## What to work on
Images are to be left out; everything else in the listing should be repeated exactly.
——
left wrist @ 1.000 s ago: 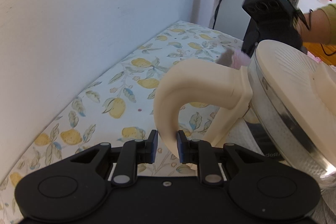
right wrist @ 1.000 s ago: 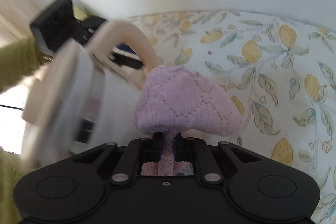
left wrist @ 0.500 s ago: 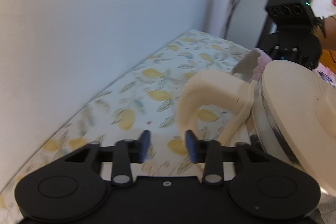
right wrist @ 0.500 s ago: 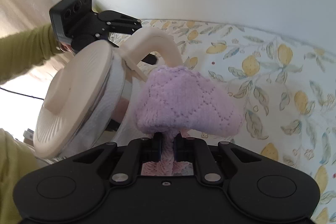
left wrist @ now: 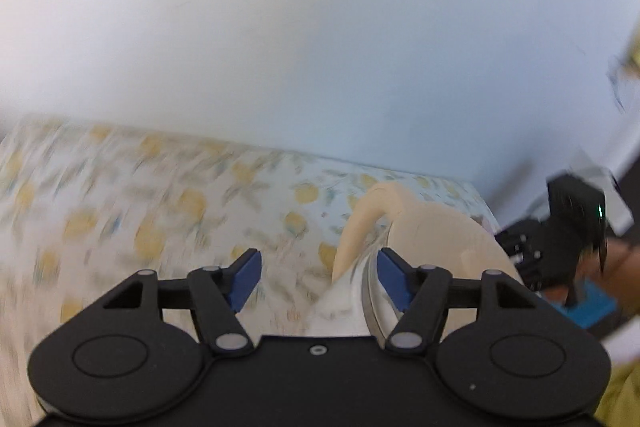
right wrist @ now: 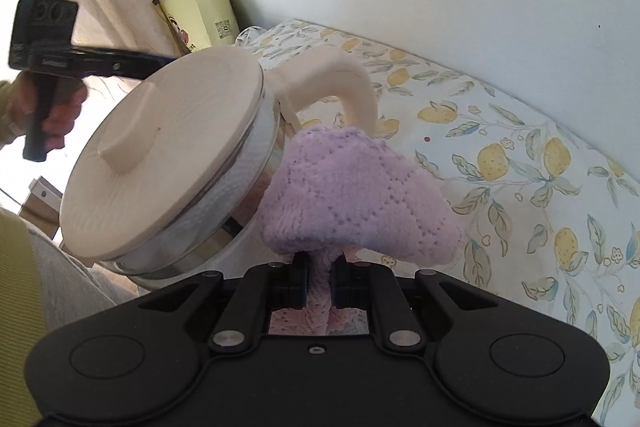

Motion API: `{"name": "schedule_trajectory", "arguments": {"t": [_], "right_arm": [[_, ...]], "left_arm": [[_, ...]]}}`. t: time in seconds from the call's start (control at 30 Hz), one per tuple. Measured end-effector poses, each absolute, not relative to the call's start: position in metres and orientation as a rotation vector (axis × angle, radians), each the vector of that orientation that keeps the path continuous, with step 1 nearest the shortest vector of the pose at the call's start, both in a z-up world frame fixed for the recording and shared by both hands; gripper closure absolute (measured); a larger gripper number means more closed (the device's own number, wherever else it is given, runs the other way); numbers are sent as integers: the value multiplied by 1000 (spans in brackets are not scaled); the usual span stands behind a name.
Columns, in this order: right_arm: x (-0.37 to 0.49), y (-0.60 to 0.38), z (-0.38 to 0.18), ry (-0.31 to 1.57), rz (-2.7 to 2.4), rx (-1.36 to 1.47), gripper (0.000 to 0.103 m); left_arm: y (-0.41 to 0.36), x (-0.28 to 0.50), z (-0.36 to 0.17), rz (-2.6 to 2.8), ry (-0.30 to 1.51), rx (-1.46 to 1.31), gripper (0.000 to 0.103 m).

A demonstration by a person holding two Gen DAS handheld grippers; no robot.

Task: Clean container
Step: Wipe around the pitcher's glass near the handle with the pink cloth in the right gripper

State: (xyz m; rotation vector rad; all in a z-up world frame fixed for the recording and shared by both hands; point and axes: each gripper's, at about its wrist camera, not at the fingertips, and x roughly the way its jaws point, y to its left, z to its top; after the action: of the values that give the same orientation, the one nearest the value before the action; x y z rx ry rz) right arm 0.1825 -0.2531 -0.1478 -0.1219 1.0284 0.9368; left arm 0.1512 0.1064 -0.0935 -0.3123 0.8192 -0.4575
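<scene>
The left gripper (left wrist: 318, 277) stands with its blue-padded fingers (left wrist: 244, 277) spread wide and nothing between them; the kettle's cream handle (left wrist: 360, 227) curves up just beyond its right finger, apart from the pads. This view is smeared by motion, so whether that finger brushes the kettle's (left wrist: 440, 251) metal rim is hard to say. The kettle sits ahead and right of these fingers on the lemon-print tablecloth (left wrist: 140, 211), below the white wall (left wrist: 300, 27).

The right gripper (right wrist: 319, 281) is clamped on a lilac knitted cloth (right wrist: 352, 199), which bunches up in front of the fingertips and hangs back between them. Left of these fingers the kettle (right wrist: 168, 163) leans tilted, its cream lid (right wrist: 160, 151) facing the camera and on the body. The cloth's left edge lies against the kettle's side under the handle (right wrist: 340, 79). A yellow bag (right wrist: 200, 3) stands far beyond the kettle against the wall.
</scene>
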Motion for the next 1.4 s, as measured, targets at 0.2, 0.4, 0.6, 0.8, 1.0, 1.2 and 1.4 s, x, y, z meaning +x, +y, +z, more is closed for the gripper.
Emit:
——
## Result of this task
left wrist @ 1.000 s ago: 
right wrist @ 1.000 s ago: 
left wrist @ 0.500 s ago: 
right wrist @ 0.500 s ago: 
left wrist @ now: 
right wrist @ now: 

Motion API: `{"name": "schedule_trajectory", "arguments": {"t": [_], "right_arm": [[_, ...]], "left_arm": [[_, ...]]}}`. t: time in seconds from the call's start (control at 30 Hz), one per tuple. Measured end-effector poses, each absolute, not relative to the call's start: position in metres and orientation as a rotation vector (axis × angle, radians), each the vector of that orientation that keeps the path continuous, with step 1 nearest the shortest vector of the pose at the call's start, both in a z-up world frame fixed for the recording and shared by both hands; gripper closure absolute (measured); a larger gripper number means more closed (the device's own number, wherever else it is given, runs the other way); numbers are sent as integers: the value multiplied by 1000 (spans in brackets are not scaled); the usual span stands behind a name.
Columns, in this order: right_arm: x (-0.37 to 0.49), y (-0.60 to 0.38), z (-0.38 to 0.18), ry (-0.31 to 1.57), rz (-2.7 to 2.4), rx (-1.36 to 1.47), gripper (0.000 to 0.103 m); left_arm: y (-0.41 to 0.36), x (-0.28 to 0.50), z (-0.36 to 0.17), rz (-2.6 to 2.8), ry (-0.30 to 1.51), rx (-1.46 to 1.31), gripper (0.000 to 0.103 m).

A demonstration by a person holding two Gen DAS handheld grippers; no robot.

Task: Clean container
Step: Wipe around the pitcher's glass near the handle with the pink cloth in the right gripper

State: (xyz m; rotation vector rad; all in a z-up world frame fixed for the recording and shared by both hands; point and axes: each gripper's, at about its wrist camera, not at the fingertips, and x roughly the way its jaws point, y to its left, z to its top; after the action: of the values that give the same orientation, the one nearest the value before the action; x y z rx ry rz) right arm 0.1825 -0.2531 -0.1478 -0.1219 1.0284 0.9368; left arm 0.1512 0.1064 -0.0935 -0.3123 0.8192 -0.4575
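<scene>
The left gripper (left wrist: 318, 277) stands with its blue-padded fingers (left wrist: 244, 277) spread wide and nothing between them; the kettle's cream handle (left wrist: 360, 227) curves up just beyond its right finger, apart from the pads. This view is smeared by motion, so whether that finger brushes the kettle's (left wrist: 440, 251) metal rim is hard to say. The kettle sits ahead and right of these fingers on the lemon-print tablecloth (left wrist: 140, 211), below the white wall (left wrist: 300, 27).

The right gripper (right wrist: 319, 281) is clamped on a lilac knitted cloth (right wrist: 352, 199), which bunches up in front of the fingertips and hangs back between them. Left of these fingers the kettle (right wrist: 168, 163) leans tilted, its cream lid (right wrist: 160, 151) facing the camera and on the body. The cloth's left edge lies against the kettle's side under the handle (right wrist: 340, 79). A yellow bag (right wrist: 200, 3) stands far beyond the kettle against the wall.
</scene>
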Motion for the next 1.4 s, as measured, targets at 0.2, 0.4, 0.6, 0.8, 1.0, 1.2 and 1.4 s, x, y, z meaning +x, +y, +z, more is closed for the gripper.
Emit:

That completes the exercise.